Sie haben eben von gesellschaftlichen Entwicklungen gesprochen, die den Rechtsextremismus befördern. Was Sie gesagt haben, ist sicherlich richtig. Hier ist die hohe Zahl von arbeitslosen Jugendlichen zu nennen. In diesem Zusammenhang spielt sicherlich auch die Frage eine Rolle, wie wir es optimieren können, dass möglichst jeder einen guten Schulabschluss erreichen kann. Was die Perspektivlosigkeit junger Menschen angeht, so gibt es nach dem, was ich gehört habe, ein gewaltiges Gefälle zwischen den neuen Bundesländern und den alten Bundesländern. All das muss man sich vor Augen führen. Alles, was man dazu sagt, gilt nicht in gleicher Weise für ganz Deutschland. Man kann also nicht sagen: Es gibt ein Phänomen in Mecklenburg-Vorpommern, und dieses lässt sich 1 : 1 z. B. auf Niedersachsen übertragen. - Wir müssen somit überlegen, was wir tun können.

Ich will auf einige Punkte kurz eingehen. Sie haben gesagt, das Versammlungsrecht müsste neu gestaltet werden. Ich weise aber darauf hin - Sie haben in Ihrem Antrag ja auch angedeutet, dass dieser Bereich nach der Föderalismusreform Sache der Länder ist -, dass wir dabei behutsam vorgehen müssen. Alle Rechtsänderungen, die wir vornehmen, um die Rechtsextremisten einzudämmen, gelten natürlich auch für alle anderen. Sie haben zu Recht geschrieben, dass das Versammlungsrecht ein hohes Gut ist. Wir erleben hier in Niedersachsen rechte Aufmärsche, etwa in Göttingen oder in Celle.
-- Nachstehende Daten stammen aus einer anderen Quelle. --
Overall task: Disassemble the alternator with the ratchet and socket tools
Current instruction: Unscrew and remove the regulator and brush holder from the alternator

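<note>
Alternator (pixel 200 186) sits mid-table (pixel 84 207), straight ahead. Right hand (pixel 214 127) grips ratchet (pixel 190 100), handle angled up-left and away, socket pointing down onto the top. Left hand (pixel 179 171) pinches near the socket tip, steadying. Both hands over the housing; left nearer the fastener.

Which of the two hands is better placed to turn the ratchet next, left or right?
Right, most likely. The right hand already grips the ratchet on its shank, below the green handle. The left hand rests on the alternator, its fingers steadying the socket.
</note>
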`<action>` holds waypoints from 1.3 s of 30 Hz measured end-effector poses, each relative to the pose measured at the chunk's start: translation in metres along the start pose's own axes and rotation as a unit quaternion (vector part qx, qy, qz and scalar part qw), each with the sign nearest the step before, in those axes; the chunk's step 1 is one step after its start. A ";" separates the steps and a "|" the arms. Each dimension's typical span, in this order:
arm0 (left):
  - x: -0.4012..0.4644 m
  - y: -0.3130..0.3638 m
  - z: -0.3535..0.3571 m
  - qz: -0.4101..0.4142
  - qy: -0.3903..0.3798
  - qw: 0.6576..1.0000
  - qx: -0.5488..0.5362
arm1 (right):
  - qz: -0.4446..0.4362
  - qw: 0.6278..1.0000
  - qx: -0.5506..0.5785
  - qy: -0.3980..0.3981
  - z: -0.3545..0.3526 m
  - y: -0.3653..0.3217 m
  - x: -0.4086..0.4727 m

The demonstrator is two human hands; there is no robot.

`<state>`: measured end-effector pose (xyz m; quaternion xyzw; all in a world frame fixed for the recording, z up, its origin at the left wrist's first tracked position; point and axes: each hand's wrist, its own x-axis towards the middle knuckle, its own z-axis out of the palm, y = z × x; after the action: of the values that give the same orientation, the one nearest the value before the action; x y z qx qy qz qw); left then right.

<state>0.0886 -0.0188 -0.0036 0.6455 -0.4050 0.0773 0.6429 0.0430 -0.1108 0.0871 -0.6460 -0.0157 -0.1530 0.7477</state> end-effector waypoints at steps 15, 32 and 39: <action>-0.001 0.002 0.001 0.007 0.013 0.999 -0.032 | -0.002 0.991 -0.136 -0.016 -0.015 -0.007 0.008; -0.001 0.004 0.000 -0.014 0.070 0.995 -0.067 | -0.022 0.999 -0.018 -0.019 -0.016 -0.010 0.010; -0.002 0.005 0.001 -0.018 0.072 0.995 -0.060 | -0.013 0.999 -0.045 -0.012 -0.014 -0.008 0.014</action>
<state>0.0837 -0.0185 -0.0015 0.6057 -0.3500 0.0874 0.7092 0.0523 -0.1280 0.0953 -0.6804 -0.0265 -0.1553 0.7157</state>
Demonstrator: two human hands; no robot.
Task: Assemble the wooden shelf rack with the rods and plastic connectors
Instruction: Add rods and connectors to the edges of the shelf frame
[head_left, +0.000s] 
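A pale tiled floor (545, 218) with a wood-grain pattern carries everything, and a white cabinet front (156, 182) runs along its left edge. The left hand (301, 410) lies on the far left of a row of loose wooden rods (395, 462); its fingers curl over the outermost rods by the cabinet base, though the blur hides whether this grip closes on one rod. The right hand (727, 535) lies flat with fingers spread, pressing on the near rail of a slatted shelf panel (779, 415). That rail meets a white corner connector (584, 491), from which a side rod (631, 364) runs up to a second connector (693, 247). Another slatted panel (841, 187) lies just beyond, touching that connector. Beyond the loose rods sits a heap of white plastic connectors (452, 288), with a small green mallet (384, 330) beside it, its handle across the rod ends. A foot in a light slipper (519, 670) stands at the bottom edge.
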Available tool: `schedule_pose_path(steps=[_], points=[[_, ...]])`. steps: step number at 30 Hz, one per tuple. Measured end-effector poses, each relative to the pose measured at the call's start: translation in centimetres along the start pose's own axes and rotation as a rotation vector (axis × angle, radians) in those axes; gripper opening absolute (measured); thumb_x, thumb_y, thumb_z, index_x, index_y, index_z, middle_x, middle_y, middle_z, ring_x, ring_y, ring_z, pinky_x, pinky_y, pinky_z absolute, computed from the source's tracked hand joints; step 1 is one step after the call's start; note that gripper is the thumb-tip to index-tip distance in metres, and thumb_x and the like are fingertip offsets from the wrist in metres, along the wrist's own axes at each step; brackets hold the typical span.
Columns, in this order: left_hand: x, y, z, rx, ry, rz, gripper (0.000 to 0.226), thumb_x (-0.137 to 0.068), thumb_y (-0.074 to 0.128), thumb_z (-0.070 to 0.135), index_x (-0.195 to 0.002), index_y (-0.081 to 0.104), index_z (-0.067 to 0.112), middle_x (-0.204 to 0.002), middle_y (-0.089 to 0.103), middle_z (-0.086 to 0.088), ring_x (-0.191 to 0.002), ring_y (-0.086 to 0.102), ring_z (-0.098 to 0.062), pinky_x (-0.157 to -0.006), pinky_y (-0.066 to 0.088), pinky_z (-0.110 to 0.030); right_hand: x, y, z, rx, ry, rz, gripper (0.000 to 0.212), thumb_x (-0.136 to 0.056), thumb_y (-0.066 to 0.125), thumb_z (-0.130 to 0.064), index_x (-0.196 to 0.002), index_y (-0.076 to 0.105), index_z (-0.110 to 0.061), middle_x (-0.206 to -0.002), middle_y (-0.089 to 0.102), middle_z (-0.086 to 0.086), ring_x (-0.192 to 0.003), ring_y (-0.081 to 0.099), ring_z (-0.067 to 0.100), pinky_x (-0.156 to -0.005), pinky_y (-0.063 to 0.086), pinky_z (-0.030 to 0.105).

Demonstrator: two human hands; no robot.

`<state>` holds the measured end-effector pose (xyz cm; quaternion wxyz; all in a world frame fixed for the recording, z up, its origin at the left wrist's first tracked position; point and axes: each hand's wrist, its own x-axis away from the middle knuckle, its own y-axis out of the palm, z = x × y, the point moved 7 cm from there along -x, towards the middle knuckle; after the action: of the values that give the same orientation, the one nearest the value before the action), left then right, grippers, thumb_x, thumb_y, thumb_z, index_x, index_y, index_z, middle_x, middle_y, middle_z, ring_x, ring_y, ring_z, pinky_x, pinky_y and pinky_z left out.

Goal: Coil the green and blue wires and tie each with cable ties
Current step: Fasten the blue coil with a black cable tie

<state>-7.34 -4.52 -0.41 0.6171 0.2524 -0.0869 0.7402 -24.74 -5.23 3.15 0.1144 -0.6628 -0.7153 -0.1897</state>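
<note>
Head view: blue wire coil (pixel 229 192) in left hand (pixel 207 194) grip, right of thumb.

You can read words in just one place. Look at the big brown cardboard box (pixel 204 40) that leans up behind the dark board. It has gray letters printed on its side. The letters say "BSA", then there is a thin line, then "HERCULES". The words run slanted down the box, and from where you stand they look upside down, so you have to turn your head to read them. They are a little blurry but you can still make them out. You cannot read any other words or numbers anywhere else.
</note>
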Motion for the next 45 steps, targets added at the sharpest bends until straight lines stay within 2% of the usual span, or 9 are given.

Ich verweise auch auf die Ereignisse in Verden. Die dadurch entstehenden Probleme sind aus meiner Sicht nicht allein durch das Versammlungsrecht zu lösen. Wir haben es mit der Provokation durch Rechte zu tun, deren Zahl allerdings nicht in die Tausende geht. Unter Umständen handelt es sich nur um ein paar Hände voll. Es gibt Bürgerinnen und Bürger, Verbände, Gewerkschaften und Kirchen, die - das ist auch wichtig und richtig so - eine Gegendemonstration organisieren. Auch das würde noch nicht in erster Linie dazu führen, dass man mit einem so hohen Ansatz für den Polizeieinsatz rechnen muss. Das Problem ist häufig, dass sich gewalttätige Linksextremisten - Autonome und Hooligans - unter diejenigen mischen, die etwas Gutes wollen, und dann kommt es eben zu diesen Auseinandersetzungen.

(Zurufe von der SPD: Wovon reden Sie denn? - Die etwas Gutes wollen?)

- Entschuldigen Sie. Haben Sie die Berichte über das, was in Göttingen los war, nicht gelesen? Dort haben sich Linksextremisten unter diejenigen gemischt, die etwas Richtiges und Gutes wollten. Ich wollte darauf hinweisen, dass Sie die Probleme durch eine Änderung des Versammlungsrechtes wahrscheinlich nicht lösen können. Wir werden aber darüber reden.